Please Help

Avatar for itsgoodtobeme
iVillage Member
Registered: 03-25-2003
Please Help
3
Thu, 04-27-2006 - 2:02am

This board saved me and now I'm here for someone who needs what to me seems tougher questions than I had to deal with. #1 she is married and I was not. #2 She doesn't want to go and I did? #3 she doesn't have a choice she has to go. I'll make this quick as possible but I tend to be long winded. She lives in another state and will be moving back here next month. She has not worked since she has been married to this guy and has no money. She has a car but I'm not sure who's name it is in and he pays all the bills. She is pregant and he wants her to get rid of it but she will not. They got married in this state and he filled for divorce here but he does not live here. What does she need to do before she comes back here. He has already threaten to get custody of the baby. I know that she needs to get that car in her name if it is not already and that she needs to get her name off any bills that are there and that she will title papers and payments for the car she has. What else does she need to do before she comes home? I have always hated this guy of hers and told her it would not work and told her not to loose all her pride. But she is there as I was there as you all are there. I was not married to my ex and I supported the family so I didn't go to court just got him out however I could and never let him back. I'm at a loss on what to tell her. But, I know there are things she needs to do. Good news is when she gets back home she has an apartment to go to and many friends and family to support her. She has a job if she needs one as well. So I guess my timed question is what does she need to do before she leaves there?

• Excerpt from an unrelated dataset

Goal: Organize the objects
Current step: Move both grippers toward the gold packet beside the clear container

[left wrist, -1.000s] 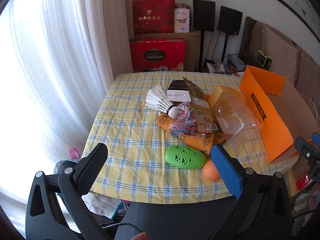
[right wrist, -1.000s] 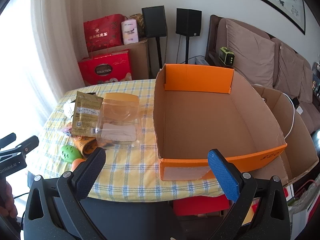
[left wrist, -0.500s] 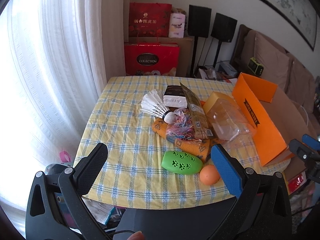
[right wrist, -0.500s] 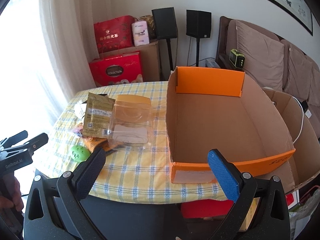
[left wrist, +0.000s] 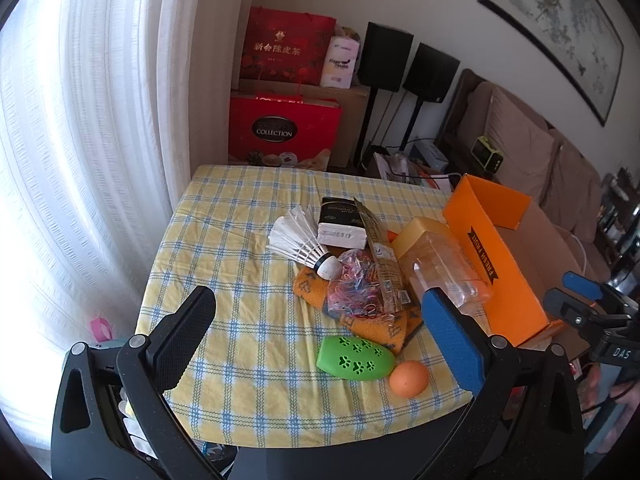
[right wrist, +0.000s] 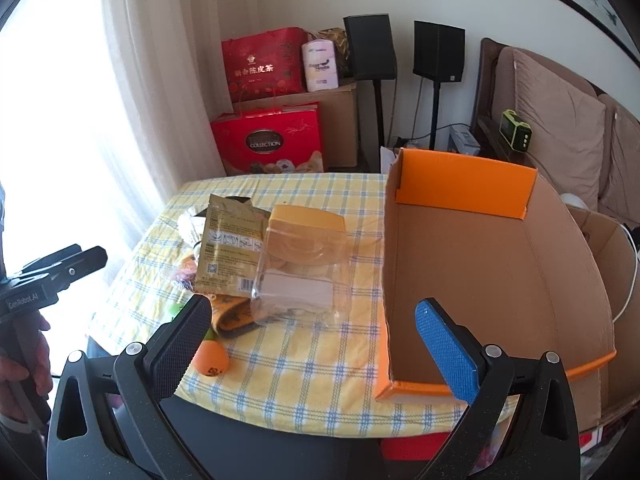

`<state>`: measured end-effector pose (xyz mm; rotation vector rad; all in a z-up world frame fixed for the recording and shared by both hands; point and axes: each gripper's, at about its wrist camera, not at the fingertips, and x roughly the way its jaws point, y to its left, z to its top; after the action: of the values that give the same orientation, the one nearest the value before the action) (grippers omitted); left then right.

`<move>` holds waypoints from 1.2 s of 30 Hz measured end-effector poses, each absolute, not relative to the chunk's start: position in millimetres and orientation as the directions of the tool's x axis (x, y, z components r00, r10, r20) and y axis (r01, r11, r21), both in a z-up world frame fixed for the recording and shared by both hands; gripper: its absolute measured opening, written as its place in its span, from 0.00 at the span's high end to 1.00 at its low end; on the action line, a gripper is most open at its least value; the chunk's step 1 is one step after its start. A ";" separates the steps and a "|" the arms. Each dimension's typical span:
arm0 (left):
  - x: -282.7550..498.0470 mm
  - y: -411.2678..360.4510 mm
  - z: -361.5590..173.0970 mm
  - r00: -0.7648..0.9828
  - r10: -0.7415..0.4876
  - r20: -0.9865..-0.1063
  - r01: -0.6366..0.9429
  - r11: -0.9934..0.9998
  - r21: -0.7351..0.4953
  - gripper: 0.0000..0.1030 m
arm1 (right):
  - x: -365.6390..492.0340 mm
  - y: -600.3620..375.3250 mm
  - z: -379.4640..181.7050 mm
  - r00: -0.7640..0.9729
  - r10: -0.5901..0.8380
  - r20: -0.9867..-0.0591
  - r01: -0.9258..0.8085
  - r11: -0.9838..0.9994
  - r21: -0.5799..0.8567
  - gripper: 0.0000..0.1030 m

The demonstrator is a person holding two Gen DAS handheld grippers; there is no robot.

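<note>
— How are the two tools held?
— The left hand-held gripper (left wrist: 320, 328) is held with its jaws wide apart and nothing between them, above the near edge of the tabletop (left wrist: 224, 240). The right hand-held gripper (right wrist: 312, 336) is likewise spread and empty, held over the near edge beside the orange cardboard box (right wrist: 492, 264).

— Where are the objects placed?
— A cluster is seen in the middle of the tabletop, which is covered by a yellow and blue checked cloth. A green paw-print case (left wrist: 354, 358) is laid close to the near edge, with an orange ball (left wrist: 409, 378) just beside it. Behind them an orange patterned cloth (left wrist: 384, 330) is spread, and a bag of coloured rubber bands (left wrist: 354, 286) is rested on it. A white shuttlecock (left wrist: 304, 242) is laid on its side, its cork tip touching the cloth. A black and white carton (left wrist: 342, 226) is seen behind the shuttlecock, and a gold foil packet (right wrist: 230, 250) is leaned against a clear plastic container with a yellow lid (right wrist: 300, 264).

— And the box?
— It is set on the right edge of the tabletop, open at the top, with nothing seen inside. The container is placed just beside its left wall.

— What surrounds the tabletop?
— White curtains (left wrist: 80, 140) are hung past the left edge, and red gift bags (left wrist: 286, 132) are stacked beyond the far edge.
</note>
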<state>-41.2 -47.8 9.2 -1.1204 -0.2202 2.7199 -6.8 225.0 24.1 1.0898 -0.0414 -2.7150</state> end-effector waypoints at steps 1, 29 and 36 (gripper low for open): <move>-43.2 -45.3 9.6 -0.696 0.227 -0.681 -0.119 -0.972 -0.203 0.00 | -11.3 222.7 26.3 -0.701 -0.216 -0.680 0.197 -0.975 0.107 0.00; -88.0 -38.5 -14.0 -0.610 0.295 -0.735 -0.138 -0.953 -0.268 0.00 | -136.0 199.3 -40.9 -0.410 -0.243 -0.879 0.227 -0.961 0.159 0.00; -97.7 -35.8 -17.2 -0.586 0.344 -0.733 -0.159 -0.937 -0.312 0.00 | -132.4 187.8 -44.6 -0.407 -0.217 -0.887 0.253 -0.960 0.119 0.00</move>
<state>-97.7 -35.8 -17.2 -1.2462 -0.3085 2.5512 -132.4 187.8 -44.6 1.5201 0.0489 -2.4221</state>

I also want to tell her if at all possible if he will sign away the rights to the baby to have him do it. Can that be done before she has it? Am I crazy to tell her this??

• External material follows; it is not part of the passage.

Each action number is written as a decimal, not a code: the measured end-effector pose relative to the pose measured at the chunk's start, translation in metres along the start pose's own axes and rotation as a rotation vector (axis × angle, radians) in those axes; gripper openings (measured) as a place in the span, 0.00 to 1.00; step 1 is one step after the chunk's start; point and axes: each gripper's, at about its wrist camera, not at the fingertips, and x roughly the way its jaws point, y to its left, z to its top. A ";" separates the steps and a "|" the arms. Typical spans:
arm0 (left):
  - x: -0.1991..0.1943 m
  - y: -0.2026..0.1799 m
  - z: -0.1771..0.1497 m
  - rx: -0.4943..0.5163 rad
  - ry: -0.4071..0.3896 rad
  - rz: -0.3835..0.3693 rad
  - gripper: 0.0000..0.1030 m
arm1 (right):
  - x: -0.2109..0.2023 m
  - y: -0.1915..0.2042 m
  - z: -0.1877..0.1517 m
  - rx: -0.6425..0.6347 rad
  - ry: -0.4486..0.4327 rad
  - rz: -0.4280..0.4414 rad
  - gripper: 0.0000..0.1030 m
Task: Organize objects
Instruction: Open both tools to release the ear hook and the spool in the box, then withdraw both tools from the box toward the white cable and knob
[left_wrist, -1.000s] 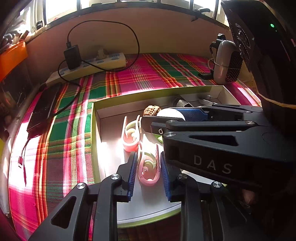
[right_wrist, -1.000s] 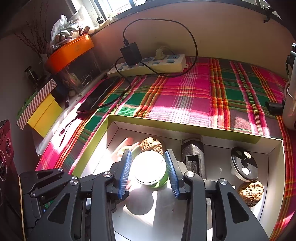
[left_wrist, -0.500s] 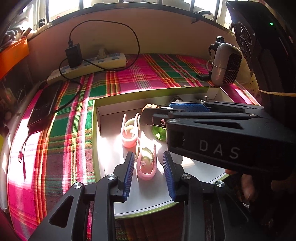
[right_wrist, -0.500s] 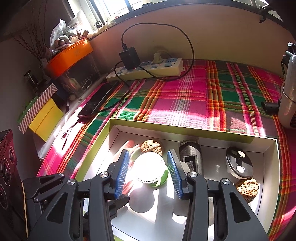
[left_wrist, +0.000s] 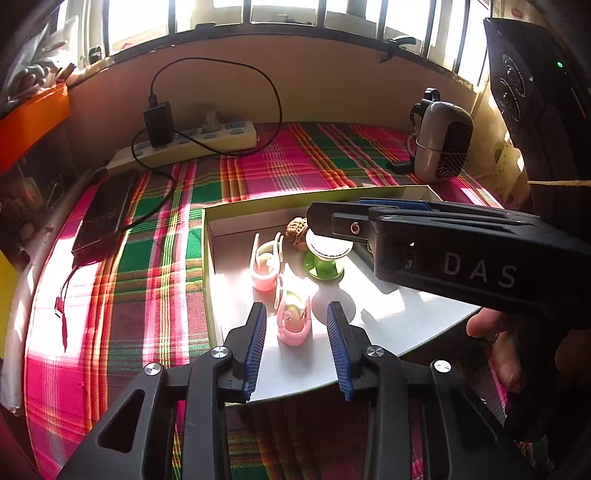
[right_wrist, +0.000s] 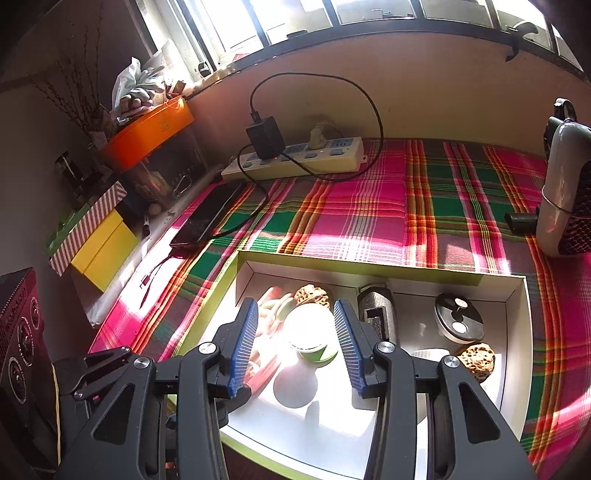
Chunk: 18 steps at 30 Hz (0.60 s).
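Observation:
A white tray (left_wrist: 207, 258) with a yellow-green rim lies on the plaid cloth. My left gripper (left_wrist: 296, 349) hangs over its near left part, jaws opening. A pink clip (left_wrist: 293, 319) stands between the blue pads, and neither pad touches it. A second pink clip (left_wrist: 264, 267) stands just beyond. My right gripper (right_wrist: 295, 345) is open a little above a green spool with a white top (right_wrist: 312, 330), which stands on the tray floor with a gap at each side. In the left wrist view, the right gripper (left_wrist: 336, 213) reaches in from the right over that spool (left_wrist: 325, 258).
The tray also holds two walnuts (right_wrist: 312, 293) (right_wrist: 476, 360), a black block (right_wrist: 376, 314) and a round black-and-grey piece (right_wrist: 458, 317). Behind it are a power strip (right_wrist: 295, 158), a phone (right_wrist: 207, 221) and a small heater (right_wrist: 565, 192). A hand (left_wrist: 495, 332) holds the right gripper.
The left jaws have spread and let go of the pink clip, which stays standing in the tray. Both grippers have drawn back and up a little; the right jaws are slightly wider.

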 end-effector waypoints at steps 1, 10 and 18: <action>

Please help me somethings I'm not to sure about.

HUGS and Prayers to you all>Jo

iVillage Member
Registered: 12-27-2004
In reply to: itsgoodtobeme
Thu, 04-27-2006 - 4:51am
If he is violent, she needs to GET OUT without worrying about any of the details. All of this can be taken care of after she's safe. Even with just the clothes on her back, barefoot and without a penny, she needs to get out.
iVillage Member
Registered: 10-05-2004
In reply to: itsgoodtobeme
Fri, 04-28-2006 - 11:33am

Well, if there is violence she does need to go to her local womens' shelter and get out as soon as she can. If she has a little time, though, she can use it wisely by forming a safety plan for getting out. Offer her some of the ideas in this post:

http://messageboards.ivillage.com/n/mb/message.asp?webtag=iv-rldomesting&msg=25758.1&ctx=0

Also, check out our board website, accessible through the "Learn more about this community" link at the top of the page.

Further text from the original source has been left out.